*** Block opens ***

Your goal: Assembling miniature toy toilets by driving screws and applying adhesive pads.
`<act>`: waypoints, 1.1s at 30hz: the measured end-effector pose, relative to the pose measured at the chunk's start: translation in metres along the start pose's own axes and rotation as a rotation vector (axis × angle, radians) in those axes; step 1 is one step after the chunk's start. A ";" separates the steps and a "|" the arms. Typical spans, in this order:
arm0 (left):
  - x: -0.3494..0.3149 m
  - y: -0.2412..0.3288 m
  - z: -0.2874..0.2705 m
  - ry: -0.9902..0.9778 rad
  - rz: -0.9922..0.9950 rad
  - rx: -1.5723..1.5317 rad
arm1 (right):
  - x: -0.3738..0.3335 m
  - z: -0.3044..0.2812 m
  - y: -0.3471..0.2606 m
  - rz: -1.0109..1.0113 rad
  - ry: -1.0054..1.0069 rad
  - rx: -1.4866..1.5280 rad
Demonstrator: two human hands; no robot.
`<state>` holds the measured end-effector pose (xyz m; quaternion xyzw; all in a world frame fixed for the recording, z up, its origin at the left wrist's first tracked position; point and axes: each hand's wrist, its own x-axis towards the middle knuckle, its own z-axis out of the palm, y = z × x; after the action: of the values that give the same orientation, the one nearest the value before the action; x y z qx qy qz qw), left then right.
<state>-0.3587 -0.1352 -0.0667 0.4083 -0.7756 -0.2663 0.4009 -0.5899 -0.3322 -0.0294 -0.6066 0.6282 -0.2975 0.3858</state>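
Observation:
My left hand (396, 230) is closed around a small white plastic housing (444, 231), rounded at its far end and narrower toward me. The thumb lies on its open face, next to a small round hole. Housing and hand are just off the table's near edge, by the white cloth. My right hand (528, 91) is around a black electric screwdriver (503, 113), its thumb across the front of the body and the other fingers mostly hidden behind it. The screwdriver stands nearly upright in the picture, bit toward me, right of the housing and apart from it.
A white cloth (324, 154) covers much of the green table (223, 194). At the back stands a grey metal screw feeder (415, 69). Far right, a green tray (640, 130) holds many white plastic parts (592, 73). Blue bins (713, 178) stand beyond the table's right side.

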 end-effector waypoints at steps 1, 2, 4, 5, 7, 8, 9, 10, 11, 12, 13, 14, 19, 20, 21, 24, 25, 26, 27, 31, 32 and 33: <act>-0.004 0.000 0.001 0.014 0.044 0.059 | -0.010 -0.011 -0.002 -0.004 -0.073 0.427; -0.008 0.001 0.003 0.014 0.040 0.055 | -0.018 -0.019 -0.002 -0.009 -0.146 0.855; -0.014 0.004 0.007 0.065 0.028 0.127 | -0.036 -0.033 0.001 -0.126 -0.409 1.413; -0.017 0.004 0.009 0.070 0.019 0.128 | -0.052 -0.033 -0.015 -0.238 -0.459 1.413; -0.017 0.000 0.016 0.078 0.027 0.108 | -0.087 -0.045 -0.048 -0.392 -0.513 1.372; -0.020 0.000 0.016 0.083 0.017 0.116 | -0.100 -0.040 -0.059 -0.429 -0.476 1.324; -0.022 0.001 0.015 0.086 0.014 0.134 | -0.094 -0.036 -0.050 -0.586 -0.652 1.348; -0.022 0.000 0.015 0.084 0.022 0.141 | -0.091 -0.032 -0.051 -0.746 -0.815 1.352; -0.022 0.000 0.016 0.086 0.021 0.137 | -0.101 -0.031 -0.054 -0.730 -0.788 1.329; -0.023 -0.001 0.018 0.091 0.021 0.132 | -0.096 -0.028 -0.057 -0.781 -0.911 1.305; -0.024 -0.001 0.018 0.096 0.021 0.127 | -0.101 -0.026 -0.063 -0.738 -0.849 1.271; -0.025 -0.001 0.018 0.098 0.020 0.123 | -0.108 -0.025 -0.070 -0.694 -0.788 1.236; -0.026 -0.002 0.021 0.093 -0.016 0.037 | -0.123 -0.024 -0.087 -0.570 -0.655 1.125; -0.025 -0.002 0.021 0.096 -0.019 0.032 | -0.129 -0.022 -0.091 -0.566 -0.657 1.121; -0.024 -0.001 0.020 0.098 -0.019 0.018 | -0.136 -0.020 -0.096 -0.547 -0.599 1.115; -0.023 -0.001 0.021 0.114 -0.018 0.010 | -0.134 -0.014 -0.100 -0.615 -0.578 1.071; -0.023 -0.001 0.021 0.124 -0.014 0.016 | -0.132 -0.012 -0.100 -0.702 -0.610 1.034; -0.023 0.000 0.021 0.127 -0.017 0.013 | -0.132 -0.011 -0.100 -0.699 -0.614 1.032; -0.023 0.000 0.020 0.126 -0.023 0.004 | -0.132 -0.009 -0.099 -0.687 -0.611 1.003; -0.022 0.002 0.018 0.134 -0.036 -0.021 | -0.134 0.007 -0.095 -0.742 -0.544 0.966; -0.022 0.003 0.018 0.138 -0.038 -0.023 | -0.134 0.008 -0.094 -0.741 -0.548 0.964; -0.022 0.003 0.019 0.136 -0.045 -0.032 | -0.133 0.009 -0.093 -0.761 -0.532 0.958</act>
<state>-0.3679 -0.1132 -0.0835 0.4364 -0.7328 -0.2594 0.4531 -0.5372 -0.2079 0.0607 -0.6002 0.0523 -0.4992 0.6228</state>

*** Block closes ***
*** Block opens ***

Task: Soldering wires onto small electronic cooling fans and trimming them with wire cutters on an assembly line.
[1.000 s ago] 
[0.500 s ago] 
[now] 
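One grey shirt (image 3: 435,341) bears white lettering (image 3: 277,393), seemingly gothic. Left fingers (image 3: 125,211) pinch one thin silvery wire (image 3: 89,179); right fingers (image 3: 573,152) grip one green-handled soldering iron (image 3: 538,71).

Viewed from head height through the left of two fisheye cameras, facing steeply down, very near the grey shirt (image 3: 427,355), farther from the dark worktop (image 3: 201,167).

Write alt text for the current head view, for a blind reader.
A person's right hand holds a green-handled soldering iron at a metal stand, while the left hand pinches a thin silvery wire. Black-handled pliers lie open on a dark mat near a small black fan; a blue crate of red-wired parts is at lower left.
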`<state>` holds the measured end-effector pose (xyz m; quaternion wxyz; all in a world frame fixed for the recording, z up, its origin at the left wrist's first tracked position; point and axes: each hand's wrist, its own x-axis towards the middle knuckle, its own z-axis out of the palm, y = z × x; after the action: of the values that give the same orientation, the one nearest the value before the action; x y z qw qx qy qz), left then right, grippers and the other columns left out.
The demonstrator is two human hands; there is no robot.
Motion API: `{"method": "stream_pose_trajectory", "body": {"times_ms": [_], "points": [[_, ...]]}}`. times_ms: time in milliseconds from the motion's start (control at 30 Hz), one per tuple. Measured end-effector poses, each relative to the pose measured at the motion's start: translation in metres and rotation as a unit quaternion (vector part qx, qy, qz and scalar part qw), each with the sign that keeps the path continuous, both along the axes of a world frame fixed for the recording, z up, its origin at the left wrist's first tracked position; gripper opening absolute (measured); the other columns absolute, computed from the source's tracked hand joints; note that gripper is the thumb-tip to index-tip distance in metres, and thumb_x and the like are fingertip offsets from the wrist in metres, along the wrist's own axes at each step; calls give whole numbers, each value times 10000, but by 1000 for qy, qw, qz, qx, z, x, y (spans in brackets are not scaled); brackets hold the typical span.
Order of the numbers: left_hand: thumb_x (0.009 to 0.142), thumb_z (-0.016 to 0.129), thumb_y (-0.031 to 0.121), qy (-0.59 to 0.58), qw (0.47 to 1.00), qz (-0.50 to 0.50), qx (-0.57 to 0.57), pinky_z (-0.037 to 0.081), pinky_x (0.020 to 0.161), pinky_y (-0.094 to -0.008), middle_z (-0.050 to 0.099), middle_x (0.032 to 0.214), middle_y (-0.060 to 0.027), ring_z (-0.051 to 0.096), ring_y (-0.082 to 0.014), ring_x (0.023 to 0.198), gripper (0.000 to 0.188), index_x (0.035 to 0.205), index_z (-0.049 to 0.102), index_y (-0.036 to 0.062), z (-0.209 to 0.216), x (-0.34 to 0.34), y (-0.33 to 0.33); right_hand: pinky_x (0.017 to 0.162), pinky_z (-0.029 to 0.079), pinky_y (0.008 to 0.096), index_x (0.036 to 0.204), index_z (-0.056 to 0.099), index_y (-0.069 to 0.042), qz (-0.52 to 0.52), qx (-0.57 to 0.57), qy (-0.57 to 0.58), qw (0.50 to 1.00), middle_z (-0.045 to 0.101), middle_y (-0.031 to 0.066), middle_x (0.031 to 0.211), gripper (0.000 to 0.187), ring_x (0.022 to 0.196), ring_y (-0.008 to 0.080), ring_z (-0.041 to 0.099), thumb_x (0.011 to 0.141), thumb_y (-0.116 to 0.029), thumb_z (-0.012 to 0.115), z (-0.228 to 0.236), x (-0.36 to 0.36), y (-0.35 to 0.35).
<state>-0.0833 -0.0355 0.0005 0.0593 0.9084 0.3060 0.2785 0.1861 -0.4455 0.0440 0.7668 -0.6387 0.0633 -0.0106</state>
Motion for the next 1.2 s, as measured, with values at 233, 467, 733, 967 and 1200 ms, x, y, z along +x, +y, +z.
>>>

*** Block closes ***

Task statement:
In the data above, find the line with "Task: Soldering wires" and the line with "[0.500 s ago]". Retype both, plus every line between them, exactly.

Answer box:
Task: Soldering wires onto small electronic cooling fans and trimming them with wire cutters on an assembly line.
[1.000 s ago] 
[0.500 s ago] 

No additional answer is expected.